The celebrity narcissist has a short attention span. He rapidly cycles between the idealization and devaluation of ideas, ventures, places, and people. This renders him unfit for team work. Though energetic and manic, he is indolent: he prefers the path of least resistance and adheres to shoddy standards of production. His lack of work ethic can partly be attributed to his overpowering sense of entitlement and to his magical thinking, both of which give rise to unrealistic expectations of effortless outcomes.
The life of the celebrity narcissist is chaotic and characterized by inconsistency and by a dire lack of long-term planning and commitment. He is not really interested in people (except in their roles as instruments of instant gratification and sources of narcissistic supply). His learning and affected erudition are designed solely to impress and are, therefore, shallow and anecdotal. His actions are not geared towards creating works of lasting value, effecting change, or making a difference. All he cares about is attention: provoking and garnering it in copious quantities. The celebrity narcissist is, therefore, not above confabulating, plagiarizing, outright crime, and otherwise using short-cuts to obtain his fix.
The other strain of narcissist, the career narcissist, is very concerned with leaving his mark and stamp on the world. He feels a calling, often of cosmic significance. He is busy reforming his environment, transforming his milieu, making a difference, and producing and creating an oeuvre of standing value. His is a grandiose idée fixe which he cathexes. To scale these lofty self-imputed peaks and to realize his goals, the career narcissist acts with unswerving passion and commitment. He plans and inexorably and ruthlessly implements his schemes and stratagems, a workaholic in pursuit of glory and fame.
The career narcissist does not recoil from cutting the odd corner, proffering the occasional confabulation, or absconding with the fruits of someone else's labor. But while these amount to the entire arsenal and the exclusive modus operandi of the celebrity narcissist, they are auxiliary as far as the career narcissist is concerned. His main weapon is toil.
The career narcissist is a natural-born leader. When not a guru at the center of a cult, he operates as the first among equals in a team. This is where the differences between the celebrity narcissist and the career narcissist are most pronounced: the relationships maintained by the former are manipulative, exploitative, and ephemeral. The career narcissist, by comparison, is willing and able to negotiate, compromise, give-and-take, motivate others, induce loyalty, forge alliances and coalitions and benefit from these in the long-term. It is this capacity to network that guarantees him a place in the common memory and an abiding reputation among his peers.

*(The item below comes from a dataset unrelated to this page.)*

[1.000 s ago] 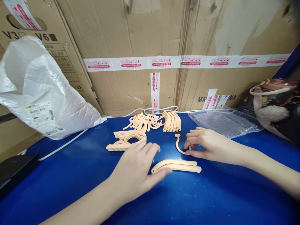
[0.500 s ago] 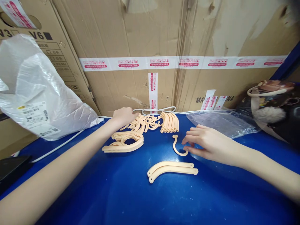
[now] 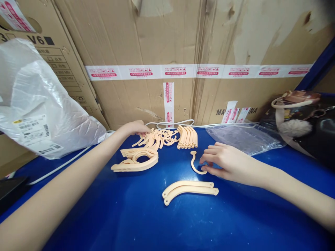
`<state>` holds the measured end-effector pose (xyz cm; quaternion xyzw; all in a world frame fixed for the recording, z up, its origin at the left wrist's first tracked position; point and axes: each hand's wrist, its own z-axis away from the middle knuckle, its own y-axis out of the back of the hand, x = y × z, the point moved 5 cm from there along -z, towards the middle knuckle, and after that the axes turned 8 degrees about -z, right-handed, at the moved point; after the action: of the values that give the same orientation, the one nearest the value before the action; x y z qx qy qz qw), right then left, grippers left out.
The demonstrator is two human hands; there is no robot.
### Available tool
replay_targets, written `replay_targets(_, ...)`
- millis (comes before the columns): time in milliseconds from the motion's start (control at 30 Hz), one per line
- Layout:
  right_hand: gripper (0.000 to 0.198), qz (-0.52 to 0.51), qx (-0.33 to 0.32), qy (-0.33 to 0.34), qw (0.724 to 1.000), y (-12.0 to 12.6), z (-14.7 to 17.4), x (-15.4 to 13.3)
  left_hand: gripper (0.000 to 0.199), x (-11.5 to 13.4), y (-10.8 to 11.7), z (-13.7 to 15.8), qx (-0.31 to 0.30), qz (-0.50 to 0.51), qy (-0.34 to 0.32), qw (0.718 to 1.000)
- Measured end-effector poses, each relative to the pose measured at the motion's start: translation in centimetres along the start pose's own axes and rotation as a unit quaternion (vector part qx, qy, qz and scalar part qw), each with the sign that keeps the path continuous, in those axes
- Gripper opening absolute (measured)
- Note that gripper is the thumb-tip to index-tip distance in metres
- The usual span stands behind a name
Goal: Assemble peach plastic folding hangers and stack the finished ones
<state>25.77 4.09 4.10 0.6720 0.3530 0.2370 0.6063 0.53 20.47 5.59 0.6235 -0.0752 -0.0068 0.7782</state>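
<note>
At the back of the blue table, my left hand [image 3: 137,128] is at the left end of a heap of loose beige hooks and curved pieces [image 3: 163,137]. Its fingers curl downward, and whatever they pinch is hidden. My right hand [image 3: 222,162] hovers low with bent fingers slightly apart. Its thumb touches or nearly touches the tip of a beige hanger hook [image 3: 193,162] lying flat. Two curved beige hanger arms [image 3: 190,191] lie side by side nearer me. A stack of folded hangers [image 3: 136,159] sits left of centre, and a neat row of curved arms [image 3: 187,137] stands beside the heap.
Large cardboard boxes [image 3: 146,94] wall off the back. A white plastic parcel bag [image 3: 52,104] stands at left, near a black object [image 3: 13,191] and a white cable [image 3: 60,165]. At right are a clear plastic bag [image 3: 243,137] and a dark bag [image 3: 321,136] with a pompom.
The view has shifted slightly, moving everything a little left. My left hand's fingers have turned down at the heap's edge. My right hand stays by the hook.
</note>
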Motion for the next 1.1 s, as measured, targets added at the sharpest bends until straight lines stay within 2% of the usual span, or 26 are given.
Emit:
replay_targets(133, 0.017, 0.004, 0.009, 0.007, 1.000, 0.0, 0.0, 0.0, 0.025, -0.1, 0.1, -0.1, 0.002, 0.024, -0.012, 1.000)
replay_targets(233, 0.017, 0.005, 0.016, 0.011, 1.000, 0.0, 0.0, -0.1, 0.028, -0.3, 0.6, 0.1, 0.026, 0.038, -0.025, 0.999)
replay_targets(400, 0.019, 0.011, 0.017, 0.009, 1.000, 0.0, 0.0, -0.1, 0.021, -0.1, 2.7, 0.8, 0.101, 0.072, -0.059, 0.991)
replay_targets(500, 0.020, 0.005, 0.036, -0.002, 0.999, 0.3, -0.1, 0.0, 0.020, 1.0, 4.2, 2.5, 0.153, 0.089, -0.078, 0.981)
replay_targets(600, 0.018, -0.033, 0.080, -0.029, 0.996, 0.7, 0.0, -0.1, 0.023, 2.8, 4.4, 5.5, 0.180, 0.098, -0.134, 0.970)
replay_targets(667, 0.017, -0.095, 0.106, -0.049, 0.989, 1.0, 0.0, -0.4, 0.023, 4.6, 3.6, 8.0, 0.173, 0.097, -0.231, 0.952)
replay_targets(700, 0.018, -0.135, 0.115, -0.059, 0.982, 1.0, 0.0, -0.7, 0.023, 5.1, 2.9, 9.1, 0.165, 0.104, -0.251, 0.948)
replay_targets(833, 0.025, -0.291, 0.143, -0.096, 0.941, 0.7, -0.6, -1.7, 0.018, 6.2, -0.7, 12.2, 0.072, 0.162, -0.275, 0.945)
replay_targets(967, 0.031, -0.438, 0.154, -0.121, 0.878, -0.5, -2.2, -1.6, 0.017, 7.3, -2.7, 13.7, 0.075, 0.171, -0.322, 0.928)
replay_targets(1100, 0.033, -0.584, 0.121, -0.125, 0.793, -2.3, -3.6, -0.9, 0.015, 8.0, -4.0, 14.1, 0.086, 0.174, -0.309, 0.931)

Not unexpectedly, the communication styles of these two types of narcissists are completely different. The Potemkin narcissist is sensitive to form, protocol, decorum, and etiquette. He is hypervigilant, constantly on the lookout for signs of disrespect, insults, and slights. He reacts with unbridled rage to any hint of disregard, disagreement, or criticism. The narcissist of appearances is vindictive, holds grudges, and obsessive-compulsive in his reactions to such misconduct and awelessness. In contrast, the narcissist of substance tends to focus on content rather than delivery. He is pragmatic and willing to compromise and reach a consensus. He does not take everything personally and to heart. He bears no grudges and is, usually, not vindictive (though he may be decisive or even punitive).
Donald Trump: A Narcissist? Interview granted to “American Thinker”, March 2016
Q: Psychiatrists are generally precluded from publicly discussing their opinions or findings concerning individuals' mental illness. But Dr. Vaknin, your expertise comes by over twenty years of focused study of Narcissistic Personality Disorder (NPD) free of such inhibition. You have related grave concerns about one of our Republican presidential candidates, Donald Trump. I think anyone might relate narcissism with Trump as a fairly obvious and perhaps innocuous trait. But you mean something else.
A: I do. I was the first to introduce pathological narcissism into the terms of the political debate with my July 2008 essay where I suggested that Obama may be a narcissist. But Obama is intelligent and prosocial. Trump is neither. I regard him as much more of a menace than Obama ever was to the future of the USA and, by extension, the world. I am shocked that - despite an increasing awareness of the dangers of narcissism in the media and in the public - Trump is still making any headway in this election cycle.
Q. What is Narcissistic Personality Disorder (NPD) as a mental illness and how "malignant," as your book's title states, is it?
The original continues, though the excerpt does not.